Requirement =
Every line in the data below that has the word "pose" should be returned.

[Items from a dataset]
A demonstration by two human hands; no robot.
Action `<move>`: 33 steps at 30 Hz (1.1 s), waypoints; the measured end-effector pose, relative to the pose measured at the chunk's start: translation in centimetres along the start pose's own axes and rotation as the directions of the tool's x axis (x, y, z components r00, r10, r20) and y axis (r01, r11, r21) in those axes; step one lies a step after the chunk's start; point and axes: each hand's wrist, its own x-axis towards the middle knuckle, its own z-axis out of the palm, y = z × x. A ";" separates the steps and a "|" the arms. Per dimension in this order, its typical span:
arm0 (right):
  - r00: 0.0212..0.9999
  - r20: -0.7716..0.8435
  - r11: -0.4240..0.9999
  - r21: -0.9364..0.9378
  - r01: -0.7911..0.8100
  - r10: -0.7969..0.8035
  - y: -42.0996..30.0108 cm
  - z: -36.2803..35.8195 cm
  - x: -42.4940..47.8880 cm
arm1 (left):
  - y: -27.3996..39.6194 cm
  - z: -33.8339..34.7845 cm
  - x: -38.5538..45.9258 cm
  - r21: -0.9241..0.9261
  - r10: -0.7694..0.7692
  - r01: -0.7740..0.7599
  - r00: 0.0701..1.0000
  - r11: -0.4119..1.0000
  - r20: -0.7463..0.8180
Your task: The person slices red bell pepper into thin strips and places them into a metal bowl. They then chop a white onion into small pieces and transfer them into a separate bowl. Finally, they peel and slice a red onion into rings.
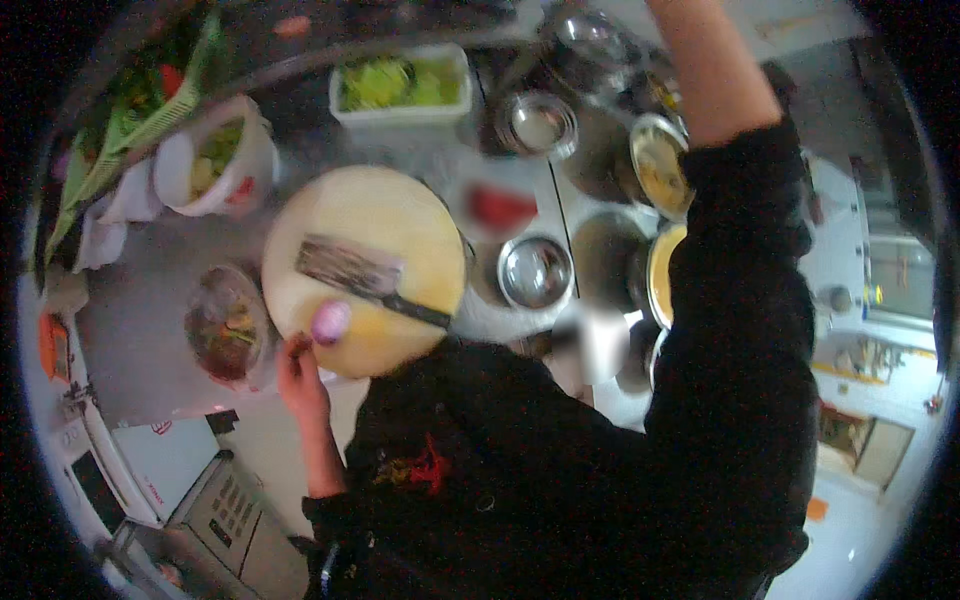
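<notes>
My left hand is at the lower left rim of the round cutting board. Its fingers are curled close beside a peeled purple onion; blur hides whether they grip anything. A cleaver lies flat across the board, its wide blade to the left and its dark handle pointing to the lower right. My right forearm reaches up past the top edge, so that hand is out of view.
Left of the board stands a bowl of scraps; above it, a white bucket holds greens. A white tub contains leafy vegetables. Right are a metal bowl, something red and several more bowls. A keypad appliance stands lower left.
</notes>
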 end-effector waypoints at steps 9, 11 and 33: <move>0.295 0.184 0.342 -0.330 -0.880 0.937 1.4 13.5 -51.8 | 0.2 -0.6 4.5 0.184 0.160 -0.198 0.966 0.963 0.202; 0.163 0.181 0.223 -0.396 -0.890 0.970 -0.5 14.3 -57.3 | 1.2 -0.5 5.0 0.295 0.131 -0.194 0.966 0.935 0.221; 0.952 0.136 0.942 0.162 -0.294 0.273 -26.6 20.7 -22.4 | -2.3 -3.2 0.0 0.226 0.320 -0.316 0.947 0.921 0.022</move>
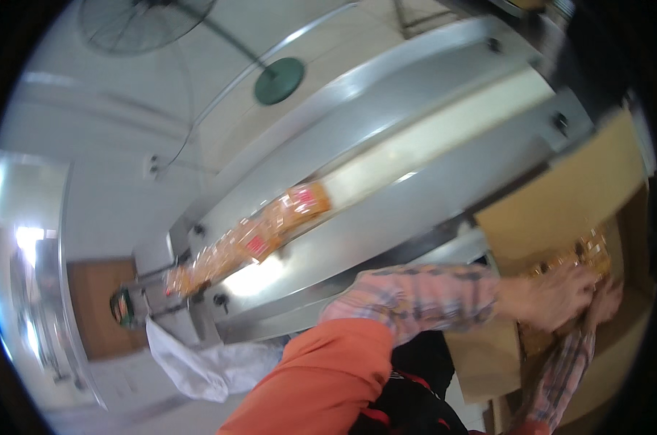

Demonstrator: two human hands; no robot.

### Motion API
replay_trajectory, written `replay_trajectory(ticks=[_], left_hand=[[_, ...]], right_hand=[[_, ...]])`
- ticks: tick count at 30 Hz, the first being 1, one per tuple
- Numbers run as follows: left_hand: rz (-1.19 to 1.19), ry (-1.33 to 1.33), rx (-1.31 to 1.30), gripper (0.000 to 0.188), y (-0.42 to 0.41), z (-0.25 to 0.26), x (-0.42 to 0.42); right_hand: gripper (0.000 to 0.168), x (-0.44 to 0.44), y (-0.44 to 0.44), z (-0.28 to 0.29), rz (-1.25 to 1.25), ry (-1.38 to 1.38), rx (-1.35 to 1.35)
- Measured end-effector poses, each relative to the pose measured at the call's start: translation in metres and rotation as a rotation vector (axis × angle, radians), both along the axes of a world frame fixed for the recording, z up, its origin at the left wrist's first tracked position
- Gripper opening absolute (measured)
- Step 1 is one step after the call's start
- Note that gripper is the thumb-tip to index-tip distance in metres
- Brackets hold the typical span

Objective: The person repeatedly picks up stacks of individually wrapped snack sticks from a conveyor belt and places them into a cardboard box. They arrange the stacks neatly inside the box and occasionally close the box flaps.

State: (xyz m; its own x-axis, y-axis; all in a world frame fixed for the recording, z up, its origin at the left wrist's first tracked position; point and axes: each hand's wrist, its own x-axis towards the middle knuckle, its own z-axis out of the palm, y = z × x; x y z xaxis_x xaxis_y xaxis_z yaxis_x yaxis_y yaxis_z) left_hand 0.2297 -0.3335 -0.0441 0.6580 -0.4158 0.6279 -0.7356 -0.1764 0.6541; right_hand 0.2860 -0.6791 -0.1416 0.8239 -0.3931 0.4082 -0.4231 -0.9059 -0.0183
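My left hand (pixel 554 296) reaches across into an open cardboard box (pixel 556 196), its arm in a plaid cuff and an orange sleeve. Close beside it in the box is my right hand (pixel 605 304), also in a plaid cuff. Both hands are at shiny clear-wrapped packages (pixel 594 253) with orange-brown contents. Motion blur and the overlapping hands hide whether the fingers grip a package. On the conveyor belt (pixel 442 130), similar wrapped packages (pixel 274 223) with red-pink labels lie in an overlapping row.
Steel side panels (pixel 393 190) with black knobs flank the belt. A stand fan (pixel 149 24) on a green round base (pixel 279 81) stands beyond it. White cloth (pixel 198 364) hangs near the belt's left end. A raised box flap (pixel 486 364) lies by my left forearm.
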Motion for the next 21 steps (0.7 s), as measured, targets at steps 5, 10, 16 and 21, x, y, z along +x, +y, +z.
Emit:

Exercise solution =
Action `<move>`: 33 steps at 30 Hz (1.1 s), waypoints; the measured end-effector pose, relative to the pose measured at the chunk's start: translation in centimetres along the start pose's own axes and rotation as the directions of the tool's x axis (x, y, z components r00, r10, r20) and y axis (r01, r11, r21) in those axes; step one lies a step after the chunk's start; point and axes: each hand's wrist, its own x-axis towards the middle knuckle, its own z-axis out of the palm, y = z × x. A ";" separates the steps and a "|" the arms. Per dimension in this order, its typical span:
- Measured end-effector poses, each relative to the pose measured at the call's start: translation in metres and rotation as a rotation vector (axis × angle, radians), both along the axes of a world frame fixed for the recording, z up, its origin at the left wrist's first tracked position

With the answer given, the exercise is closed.